The term soft tissue rheumatism or soft tissue rheumatism usually includes various painful diseases of "soft" tissue such as muscles, tendons, ligaments and connective tissue. Sometimes the diffuse pain of soft tissue rheumatism can appear all over the body. This is typically the case with fibromyalgia. In other cases, soft tissue rheumatism is limited to a specific area, such as bursitis. Read more about soft tissue rheumatism here!
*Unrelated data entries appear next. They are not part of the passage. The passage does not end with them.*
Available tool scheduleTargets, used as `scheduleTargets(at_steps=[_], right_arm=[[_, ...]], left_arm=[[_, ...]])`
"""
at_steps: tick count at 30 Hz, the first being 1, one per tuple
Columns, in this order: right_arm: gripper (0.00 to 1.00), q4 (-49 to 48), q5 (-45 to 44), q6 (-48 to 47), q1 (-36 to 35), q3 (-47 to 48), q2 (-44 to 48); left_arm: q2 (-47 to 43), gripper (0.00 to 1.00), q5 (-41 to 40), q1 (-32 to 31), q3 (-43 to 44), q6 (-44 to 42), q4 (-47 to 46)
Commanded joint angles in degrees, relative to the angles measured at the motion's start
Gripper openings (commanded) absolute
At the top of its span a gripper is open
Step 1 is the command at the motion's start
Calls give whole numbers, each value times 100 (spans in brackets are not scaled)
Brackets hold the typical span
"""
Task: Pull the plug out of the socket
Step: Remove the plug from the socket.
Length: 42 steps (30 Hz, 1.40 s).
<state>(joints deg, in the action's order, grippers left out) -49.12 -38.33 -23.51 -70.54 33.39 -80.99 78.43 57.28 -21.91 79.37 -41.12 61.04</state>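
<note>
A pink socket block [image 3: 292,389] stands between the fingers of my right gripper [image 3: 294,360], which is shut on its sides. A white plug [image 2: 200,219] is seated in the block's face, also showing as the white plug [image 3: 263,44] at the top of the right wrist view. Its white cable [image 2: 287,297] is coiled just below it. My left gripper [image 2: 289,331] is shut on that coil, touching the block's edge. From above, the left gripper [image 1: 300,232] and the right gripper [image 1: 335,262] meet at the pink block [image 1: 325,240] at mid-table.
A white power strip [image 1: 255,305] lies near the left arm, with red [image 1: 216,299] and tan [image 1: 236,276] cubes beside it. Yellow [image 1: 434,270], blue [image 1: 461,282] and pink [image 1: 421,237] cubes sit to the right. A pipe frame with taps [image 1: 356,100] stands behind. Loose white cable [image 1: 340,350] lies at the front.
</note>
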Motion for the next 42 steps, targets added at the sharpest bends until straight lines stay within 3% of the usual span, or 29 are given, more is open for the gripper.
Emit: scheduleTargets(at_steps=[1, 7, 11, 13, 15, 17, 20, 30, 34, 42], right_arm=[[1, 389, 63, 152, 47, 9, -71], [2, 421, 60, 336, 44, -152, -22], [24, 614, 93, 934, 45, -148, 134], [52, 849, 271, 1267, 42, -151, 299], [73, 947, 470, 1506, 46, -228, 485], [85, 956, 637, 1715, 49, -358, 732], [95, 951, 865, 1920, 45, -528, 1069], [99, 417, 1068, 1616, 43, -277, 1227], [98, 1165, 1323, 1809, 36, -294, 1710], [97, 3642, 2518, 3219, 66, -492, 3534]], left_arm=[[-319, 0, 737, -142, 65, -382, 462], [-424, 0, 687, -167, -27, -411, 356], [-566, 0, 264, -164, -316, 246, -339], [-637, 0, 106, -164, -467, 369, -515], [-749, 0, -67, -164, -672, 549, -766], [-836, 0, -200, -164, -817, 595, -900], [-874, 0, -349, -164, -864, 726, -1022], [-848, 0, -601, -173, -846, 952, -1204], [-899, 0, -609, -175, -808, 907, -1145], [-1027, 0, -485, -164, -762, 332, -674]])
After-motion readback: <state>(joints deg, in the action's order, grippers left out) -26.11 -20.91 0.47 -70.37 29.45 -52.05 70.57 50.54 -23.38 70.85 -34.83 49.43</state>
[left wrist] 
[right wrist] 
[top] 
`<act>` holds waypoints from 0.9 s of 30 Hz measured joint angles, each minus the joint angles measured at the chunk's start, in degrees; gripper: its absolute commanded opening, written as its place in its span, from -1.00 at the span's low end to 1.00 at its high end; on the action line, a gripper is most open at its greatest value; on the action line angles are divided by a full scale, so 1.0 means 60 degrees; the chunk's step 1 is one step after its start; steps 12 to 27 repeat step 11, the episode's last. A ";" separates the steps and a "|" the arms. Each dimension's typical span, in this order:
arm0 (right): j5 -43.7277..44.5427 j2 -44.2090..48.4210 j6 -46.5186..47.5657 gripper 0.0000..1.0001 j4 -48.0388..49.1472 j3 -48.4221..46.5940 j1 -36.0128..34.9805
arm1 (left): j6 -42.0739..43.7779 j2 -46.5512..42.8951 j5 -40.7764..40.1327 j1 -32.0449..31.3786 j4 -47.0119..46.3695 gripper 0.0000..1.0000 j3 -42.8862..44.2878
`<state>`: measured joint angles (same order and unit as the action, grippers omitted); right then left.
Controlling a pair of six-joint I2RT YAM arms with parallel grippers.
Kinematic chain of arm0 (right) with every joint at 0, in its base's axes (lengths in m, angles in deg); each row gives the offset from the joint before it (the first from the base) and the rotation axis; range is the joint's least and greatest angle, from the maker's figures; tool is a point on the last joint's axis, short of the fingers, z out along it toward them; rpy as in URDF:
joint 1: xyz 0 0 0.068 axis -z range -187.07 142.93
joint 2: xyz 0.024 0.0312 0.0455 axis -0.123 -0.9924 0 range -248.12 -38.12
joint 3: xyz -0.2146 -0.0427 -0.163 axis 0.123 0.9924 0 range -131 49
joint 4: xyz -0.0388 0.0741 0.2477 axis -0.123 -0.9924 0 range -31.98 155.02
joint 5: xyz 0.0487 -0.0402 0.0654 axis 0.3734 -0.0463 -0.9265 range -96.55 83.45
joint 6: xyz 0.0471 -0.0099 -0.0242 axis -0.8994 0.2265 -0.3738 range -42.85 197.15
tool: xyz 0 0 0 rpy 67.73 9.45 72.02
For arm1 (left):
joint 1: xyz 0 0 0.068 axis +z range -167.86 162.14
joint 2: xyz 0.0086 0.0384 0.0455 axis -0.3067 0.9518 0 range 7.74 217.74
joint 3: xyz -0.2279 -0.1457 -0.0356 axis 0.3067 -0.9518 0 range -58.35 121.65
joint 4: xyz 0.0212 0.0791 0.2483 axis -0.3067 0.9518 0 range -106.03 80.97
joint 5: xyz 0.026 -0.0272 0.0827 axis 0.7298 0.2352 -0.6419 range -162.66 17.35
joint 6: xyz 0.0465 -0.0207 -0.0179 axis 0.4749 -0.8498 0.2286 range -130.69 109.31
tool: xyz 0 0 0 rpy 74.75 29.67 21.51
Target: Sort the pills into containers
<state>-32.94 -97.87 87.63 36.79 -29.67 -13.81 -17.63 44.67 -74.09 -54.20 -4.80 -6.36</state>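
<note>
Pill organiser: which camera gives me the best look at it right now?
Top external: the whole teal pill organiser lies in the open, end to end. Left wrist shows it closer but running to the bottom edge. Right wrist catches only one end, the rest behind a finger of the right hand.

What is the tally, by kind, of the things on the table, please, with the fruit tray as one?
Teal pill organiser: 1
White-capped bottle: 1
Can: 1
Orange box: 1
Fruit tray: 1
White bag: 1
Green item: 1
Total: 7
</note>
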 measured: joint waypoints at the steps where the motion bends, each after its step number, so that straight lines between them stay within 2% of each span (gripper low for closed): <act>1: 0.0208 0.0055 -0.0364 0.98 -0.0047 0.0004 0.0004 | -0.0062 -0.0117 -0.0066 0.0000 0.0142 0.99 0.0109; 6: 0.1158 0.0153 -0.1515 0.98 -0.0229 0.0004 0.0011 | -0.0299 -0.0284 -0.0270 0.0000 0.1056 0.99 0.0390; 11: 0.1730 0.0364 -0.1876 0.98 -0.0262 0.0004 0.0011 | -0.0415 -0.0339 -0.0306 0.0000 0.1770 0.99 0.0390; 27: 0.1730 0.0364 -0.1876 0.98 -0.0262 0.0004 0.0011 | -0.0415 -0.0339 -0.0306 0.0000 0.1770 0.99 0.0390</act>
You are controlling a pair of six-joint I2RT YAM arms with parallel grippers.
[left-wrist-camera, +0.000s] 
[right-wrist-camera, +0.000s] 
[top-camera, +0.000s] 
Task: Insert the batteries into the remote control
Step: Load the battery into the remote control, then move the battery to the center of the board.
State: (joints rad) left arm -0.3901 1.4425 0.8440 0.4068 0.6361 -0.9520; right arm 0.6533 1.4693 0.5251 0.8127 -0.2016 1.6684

ICD codes for this disease: ICD codes are internationally recognized codes for medical diagnoses. You can find e.g.in doctor's letters or on certificates of incapacity for work. M70M75M71M77M79M60M65M76

Brief overview

  • What is soft tissue rheumatism? On the one hand, a collective term for inflammatory and non-inflammatory painful diseases of soft tissue (muscles, tendons, ligaments, fatty tissue, etc.), on the other hand, expression for the pain of the "soft" body tissue
  • Symptoms: Persistent or recurring soft tissue pain, impaired function of the affected structures, possibly other complaints (e.g. sleep problems and exhaustion in fibromyalgia)
  • Diagnosis: Collection of the medical history, physical examination, possibly further examinations such as imaging procedures or blood tests (especially to rule out other causes)
  • Therapy: Depending on the type of soft tissue rheumatism; if possible, elimination of the cause; In addition, depending on requirements, e.g. physiotherapy, physical measures (such as cold and heat applications), medication, surgical interventions
  • Prognosis: Depending on the type and cause of the soft tissue rheumatism. Often lengthy treatment. Healing is not always possible (e.g. in fibromyalgia).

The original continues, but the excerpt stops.